On the subject of abortion he has little faith in the current political approach, which is to have the divisive subject teased out yet again by politicians, this time at the all-party Oireachtas Committee on the Constitution.

"I have yet to be convinced that any change, either legal or constitutional, would improve the situation. I accept that from a theoretical point of view the present situation is not satisfactory, but I have doubts as to whether, from a practical point of view, legal or constitutional changes will improve it."

Instead, he says, offering practical support to pregnant women who want to have their babies would be a more useful way to reduce the number going to Britain for abortions. "Each woman will have a different crisis to overcome in making that choice, and the assistance must be differentiated to the needs of each mother in her particular situation.

"We must not simply adopt an attitude of saying we are against abortion. We must be for the things that will make it possible for women to take the option of allowing the child to live, and that's not easy for the mother, it's a huge challenge for the mother."

He also says the door is open for Mr Michael Lowry to rejoin Fine Gael, once he has paid whatever debt he owes to society for any wrongdoing in which he was involved. To suggest otherwise, he says, would be "unchristian".

"Once people have regularised whatever debt it is they have to society in terms of their tax responsibilities or other responsibilities, people are open to rejoin Fine Gael. Once whatever process that is undertaken is over, and whatever debt is paid in whatever way it is to be paid, once that's over and done with it's over and done with.

"I don't think in any society we should stigmatise people for ever. That would be totally unchristian."
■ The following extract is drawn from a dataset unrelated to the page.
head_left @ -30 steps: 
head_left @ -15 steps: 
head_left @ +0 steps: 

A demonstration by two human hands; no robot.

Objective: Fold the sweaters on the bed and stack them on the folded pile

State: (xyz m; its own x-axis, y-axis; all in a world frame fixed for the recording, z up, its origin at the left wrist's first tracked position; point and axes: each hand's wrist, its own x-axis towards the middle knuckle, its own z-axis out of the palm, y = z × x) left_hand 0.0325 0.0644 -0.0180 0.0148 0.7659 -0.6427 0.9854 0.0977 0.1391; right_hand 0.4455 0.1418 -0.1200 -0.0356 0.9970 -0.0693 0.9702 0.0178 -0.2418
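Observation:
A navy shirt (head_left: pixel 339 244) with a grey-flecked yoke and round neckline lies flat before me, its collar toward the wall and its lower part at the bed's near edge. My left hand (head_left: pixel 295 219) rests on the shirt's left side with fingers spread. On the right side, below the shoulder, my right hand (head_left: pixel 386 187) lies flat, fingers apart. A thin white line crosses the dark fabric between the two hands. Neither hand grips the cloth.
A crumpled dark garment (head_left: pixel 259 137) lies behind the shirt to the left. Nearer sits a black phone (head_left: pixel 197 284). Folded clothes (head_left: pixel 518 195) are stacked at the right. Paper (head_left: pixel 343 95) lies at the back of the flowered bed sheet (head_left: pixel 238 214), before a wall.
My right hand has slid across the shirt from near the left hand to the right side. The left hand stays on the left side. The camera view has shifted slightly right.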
He would not be drawn on whether the PD senator, Ms Helen Keogh, will run for Fine Gael in the next general election, as has been rumoured.

"It's a matter for Helen Keogh what arrangements she makes," he says. `I have great admiration for her. I haven't had any conversations with her on this, and what decisions she makes are a matter for Helen."

Mr Bruton also volunteers that his party in government will seek to bring about "profound changes" in the legal system. He is short on specifics but says the process by which civil wrongs are dealt with in the courts is too slow and too expensive.

"Lump-sum compensation is promoting litigation, not justice. We must look at the objectives of our justice system. We must ensure it can get speedy redress for people rather than making them join a lengthy queue for justice, buying tickets in a legal lottery."

Nodding towards the substantial representation of the legal profession within his party, he says he will indeed listen to their views. "But we may have to look at fairly profound change in our approach to justice. We don't want to go the way of America."

John Bruton's chances of being in government depend not just on his party having a good election and the Government having a bad one. They also depend on the Labour Party. Mr Bruton accepts that Fine Gael will not have the numbers to govern on its own, and for it to be in government Labour will have to agree.

He also accepts that they might not do so. "I have always been careful to make the point that this is a choice for the Labour Party to make. They can choose the other option," although he adds carefully: "Obviously the recent revelations must make that more difficult for them."

He prods at Labour's folk memory of coalition with Fianna Fail. "Fine Gael has shown a better ability to work in coalition than Fianna Fail." Fianna Fail, for example, created enormous problems for the PDs through the O'Flaherty appointment. Nevertheless, he repeats, "it is a decision for the Labour Party and we respect that."

As he waits for his moment to come again, John Bruton concedes there is some truth in the observation that he is perceived to perform much better in government than in opposition.

"To be leader of the opposition is a more difficult job than being Taoiseach," he says, "even though I don't minimise the difficulties of being Taoiseach."